(What the task asks) Could you write out the listing below exactly as it stands, leaving out the pictures?

(Given data)
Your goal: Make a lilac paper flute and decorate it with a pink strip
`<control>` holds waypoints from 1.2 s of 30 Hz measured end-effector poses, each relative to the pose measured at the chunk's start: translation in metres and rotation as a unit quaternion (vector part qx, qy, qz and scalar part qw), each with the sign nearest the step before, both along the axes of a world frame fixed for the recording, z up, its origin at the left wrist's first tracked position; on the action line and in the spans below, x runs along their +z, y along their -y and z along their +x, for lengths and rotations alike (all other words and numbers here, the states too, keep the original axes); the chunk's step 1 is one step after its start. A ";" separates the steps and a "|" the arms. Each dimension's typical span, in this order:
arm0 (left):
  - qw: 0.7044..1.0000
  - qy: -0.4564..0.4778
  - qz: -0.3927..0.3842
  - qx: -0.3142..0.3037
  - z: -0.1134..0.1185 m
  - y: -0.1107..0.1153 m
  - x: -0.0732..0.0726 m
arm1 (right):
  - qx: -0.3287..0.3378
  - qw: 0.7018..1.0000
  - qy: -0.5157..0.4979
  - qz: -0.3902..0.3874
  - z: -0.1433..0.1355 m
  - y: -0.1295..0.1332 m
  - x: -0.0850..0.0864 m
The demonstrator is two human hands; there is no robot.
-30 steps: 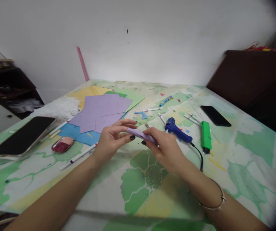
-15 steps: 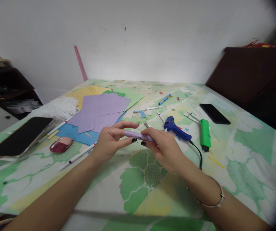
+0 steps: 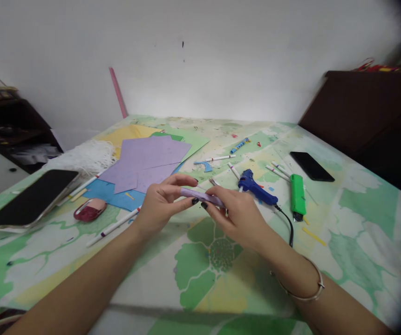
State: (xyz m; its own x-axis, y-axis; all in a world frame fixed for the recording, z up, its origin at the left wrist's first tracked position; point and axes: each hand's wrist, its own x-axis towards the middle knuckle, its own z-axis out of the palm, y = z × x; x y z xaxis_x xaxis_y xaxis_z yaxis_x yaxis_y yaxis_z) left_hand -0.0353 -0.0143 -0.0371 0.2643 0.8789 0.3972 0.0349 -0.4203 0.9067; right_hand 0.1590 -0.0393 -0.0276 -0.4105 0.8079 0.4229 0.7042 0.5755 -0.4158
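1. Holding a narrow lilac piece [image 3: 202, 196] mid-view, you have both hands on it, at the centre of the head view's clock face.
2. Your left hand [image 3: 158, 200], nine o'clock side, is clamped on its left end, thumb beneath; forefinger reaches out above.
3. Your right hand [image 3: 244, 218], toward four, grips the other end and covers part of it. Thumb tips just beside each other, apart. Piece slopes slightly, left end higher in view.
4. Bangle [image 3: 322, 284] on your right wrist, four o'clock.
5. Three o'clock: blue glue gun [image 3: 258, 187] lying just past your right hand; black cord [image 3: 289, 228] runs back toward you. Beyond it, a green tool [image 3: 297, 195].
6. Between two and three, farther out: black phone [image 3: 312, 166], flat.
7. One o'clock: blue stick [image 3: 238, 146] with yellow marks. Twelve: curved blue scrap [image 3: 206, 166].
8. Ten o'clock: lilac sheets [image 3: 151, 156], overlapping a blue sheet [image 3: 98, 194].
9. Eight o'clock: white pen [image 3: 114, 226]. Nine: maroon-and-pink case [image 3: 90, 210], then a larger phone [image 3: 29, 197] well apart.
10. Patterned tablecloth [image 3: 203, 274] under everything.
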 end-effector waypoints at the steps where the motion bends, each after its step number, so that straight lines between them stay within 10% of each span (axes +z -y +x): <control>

(Solved exercise)
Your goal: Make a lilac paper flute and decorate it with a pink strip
`<control>` holds waypoints from 1.2 s of 30 Hz measured end-effector poses, each relative to the pose measured at the chunk's start: translation in metres and rotation as a unit quaternion (vector part qx, qy, qz and scalar part qw), each with the sign nearest the step before, both along the axes of a world frame fixed for the recording, z up, its origin at the left wrist's first tracked position; on the action line and in the spans below, x runs along their +z, y along their -y and z along their +x, for lengths and rotations alike (all other words and numbers here, the states too, keep the original axes); the chunk's step 1 is one step after its start. A ";" separates the steps and a "|" the arms. Each dimension's typical span, in this order:
arm0 (left):
  - qw: 0.7044..1.0000
  - qy: -0.4564..0.4778
  - qz: -0.3927..0.3842
  - qx: -0.3142..0.3037
  - z: -0.1134..0.1185 m
  - y: -0.1107..0.1153 m
  - x: -0.0732..0.0726 m
arm1 (right):
  - qx: -0.3287..0.3378
  - qw: 0.7018..1.0000
  - qy: -0.5157..0.4979
  - qz: -0.3902..0.3874
  - z: -0.1433..0.1355 m
  - y: -0.1295..0.1332 m
  - x: -0.0850..0.0864 m
The demonstrator is two human hands; there is no robot.
-30 steps: 
-15 steps: 
+0 steps: 
State: (xyz m; its own x-axis, y-axis; all in a world frame fixed for the recording, z up, its origin at the left wrist's first tracked position; point and axes: each hand's wrist, its own x-axis towards the middle knuckle, its own z-axis out of the palm, y = z × x; x y z xaxis_x xaxis_y xaxis_z yaxis_x yaxis_y yaxis_z) left_hand -0.0353 -0.0143 -0.0371 0.2643 0.8789 0.3972 0.0349 -0.4203 0.9067; right_hand 0.1590 -0.0393 -0.0276 -0.4105 0.8079 0.4229 0.7042 0.5755 -0.4158
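1. Holding a narrow lilac piece [image 3: 202, 196] mid-view, you have both hands on it, at the centre of the head view's clock face.
2. Your left hand [image 3: 158, 200], nine o'clock side, is clamped on its left end, thumb beneath; forefinger reaches out above.
3. Your right hand [image 3: 244, 218], toward four, grips the other end and covers part of it. Thumb tips just beside each other, apart. Piece slopes slightly, left end higher in view.
4. Bangle [image 3: 322, 284] on your right wrist, four o'clock.
5. Three o'clock: blue glue gun [image 3: 258, 187] lying just past your right hand; black cord [image 3: 289, 228] runs back toward you. Beyond it, a green tool [image 3: 297, 195].
6. Between two and three, farther out: black phone [image 3: 312, 166], flat.
7. One o'clock: blue stick [image 3: 238, 146] with yellow marks. Twelve: curved blue scrap [image 3: 206, 166].
8. Ten o'clock: lilac sheets [image 3: 151, 156], overlapping a blue sheet [image 3: 98, 194].
9. Eight o'clock: white pen [image 3: 114, 226]. Nine: maroon-and-pink case [image 3: 90, 210], then a larger phone [image 3: 29, 197] well apart.
10. Patterned tablecloth [image 3: 203, 274] under everything.
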 end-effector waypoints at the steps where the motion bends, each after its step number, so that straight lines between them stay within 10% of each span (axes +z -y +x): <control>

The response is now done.